What the exercise asks –
When you return the material, keep every line exactly as it is and omit the pictures.

Data segment –
_____
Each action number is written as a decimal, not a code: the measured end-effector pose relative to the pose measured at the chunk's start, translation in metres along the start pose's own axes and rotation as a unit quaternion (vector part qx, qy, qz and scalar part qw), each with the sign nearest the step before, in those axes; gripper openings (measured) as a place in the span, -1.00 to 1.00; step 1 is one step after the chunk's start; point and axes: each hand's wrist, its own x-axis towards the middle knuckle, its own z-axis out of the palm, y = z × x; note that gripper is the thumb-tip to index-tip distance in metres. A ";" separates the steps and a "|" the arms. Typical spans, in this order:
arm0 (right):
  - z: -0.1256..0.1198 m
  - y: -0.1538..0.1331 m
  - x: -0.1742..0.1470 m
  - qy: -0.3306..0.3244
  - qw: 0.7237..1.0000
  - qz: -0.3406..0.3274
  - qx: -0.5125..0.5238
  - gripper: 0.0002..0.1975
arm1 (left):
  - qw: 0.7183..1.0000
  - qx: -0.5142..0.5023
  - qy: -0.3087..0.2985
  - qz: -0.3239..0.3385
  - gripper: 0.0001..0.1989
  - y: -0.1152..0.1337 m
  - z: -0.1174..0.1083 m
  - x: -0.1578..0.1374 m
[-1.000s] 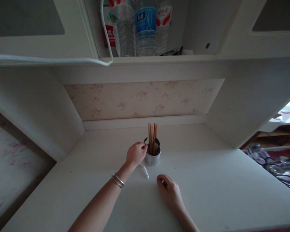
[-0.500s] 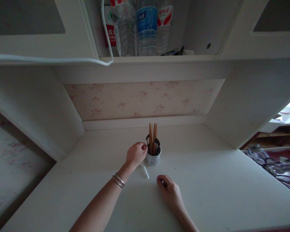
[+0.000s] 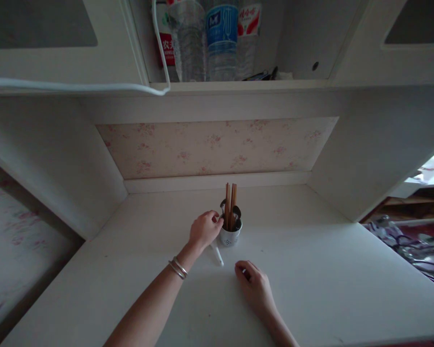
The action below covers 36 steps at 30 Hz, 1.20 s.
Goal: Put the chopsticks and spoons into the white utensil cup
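Note:
A small white perforated utensil cup [image 3: 230, 237] stands on the white tabletop, holding several brown wooden chopsticks [image 3: 228, 207] and dark metal spoons [image 3: 237, 212]. My left hand [image 3: 204, 229], with two silver bangles at the wrist, is at the cup's left rim. Its thumb and finger are pinched on a metal spoon [image 3: 223, 204] whose bowl points up; the fingers partly hide the handle. Below that hand lies a slim white handle [image 3: 217, 254], its other end hidden. In front of the cup my right hand [image 3: 253, 286] rests on the table, fingers curled, nothing visible in them.
Above the table, an open shelf [image 3: 238, 86] holds several plastic bottles [image 3: 222, 43] and a red-and-white package [image 3: 167, 48]. A white cable [image 3: 75, 87] hangs along its edge. Side panels [image 3: 365, 159] enclose the table's back. Purple-and-white fabric [image 3: 412, 250] lies at the right.
The chopsticks and the spoon at my left fingers have shifted slightly to the right. My left hand has moved a little with them; my right hand stays in place.

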 end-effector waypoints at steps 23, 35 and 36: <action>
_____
Expected answer –
Each action number is written as a decimal, not a code: the measured end-effector pose relative to the pose measured at the chunk's start, translation in metres along the start pose's own axes and rotation as a unit quaternion (vector part qx, qy, qz and scalar part qw), each with the sign nearest the step before, in those axes; gripper openings (measured) as a place in the span, -1.00 to 1.00; step 1 is one step after the chunk's start; point and axes: each hand's wrist, its own x-axis towards the middle knuckle, its own z-axis out of the palm, y = z × x; note that gripper is the thumb-tip to index-tip distance in metres. A ";" separates the steps and a "|" the arms. Typical spans, in this order:
arm0 (right):
  - z: -0.1256..0.1198 m
  - y: -0.1538..0.1331 m
  - x: -0.1742..0.1470 m
  - qy: -0.3306..0.3244
  - qw: 0.7237..1.0000
  - qz: -0.3406..0.3274
  - qx: -0.5125..0.5238
  - gripper: 0.0002..0.1975
arm1 (left):
  - qw: 0.7183..1.0000
  - qx: -0.5142..0.5023
  - qy: -0.3087..0.2985
  - qz: -0.3239..0.3385
  - gripper: 0.0001..0.1989
  - y: -0.1152..0.1337 m
  - z: -0.1174..0.1083 m
  - x: -0.1578..0.1374 m
[-1.000s] 
[-0.500s] 
[+0.000s] 
The action below covers 36 steps at 30 Hz, 1.20 s.
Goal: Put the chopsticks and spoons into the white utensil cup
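Note:
A small white perforated utensil cup [image 3: 230, 237] stands on the white tabletop, holding several brown wooden chopsticks [image 3: 228, 207] and dark metal spoons [image 3: 237, 212]. My left hand [image 3: 204, 229], with two silver bangles at the wrist, is at the cup's left rim. Its thumb and finger are pinched on a metal spoon [image 3: 223, 204] whose bowl points up; the fingers partly hide the handle. Below that hand lies a slim white handle [image 3: 217, 254], its other end hidden. In front of the cup my right hand [image 3: 253, 286] rests on the table, fingers curled, nothing visible in them.
Above the table, an open shelf [image 3: 238, 86] holds several plastic bottles [image 3: 222, 43] and a red-and-white package [image 3: 167, 48]. A white cable [image 3: 75, 87] hangs along its edge. Side panels [image 3: 365, 159] enclose the table's back. Purple-and-white fabric [image 3: 412, 250] lies at the right.
The chopsticks and the spoon at my left fingers have shifted slightly to the right. My left hand has moved a little with them; my right hand stays in place.
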
 end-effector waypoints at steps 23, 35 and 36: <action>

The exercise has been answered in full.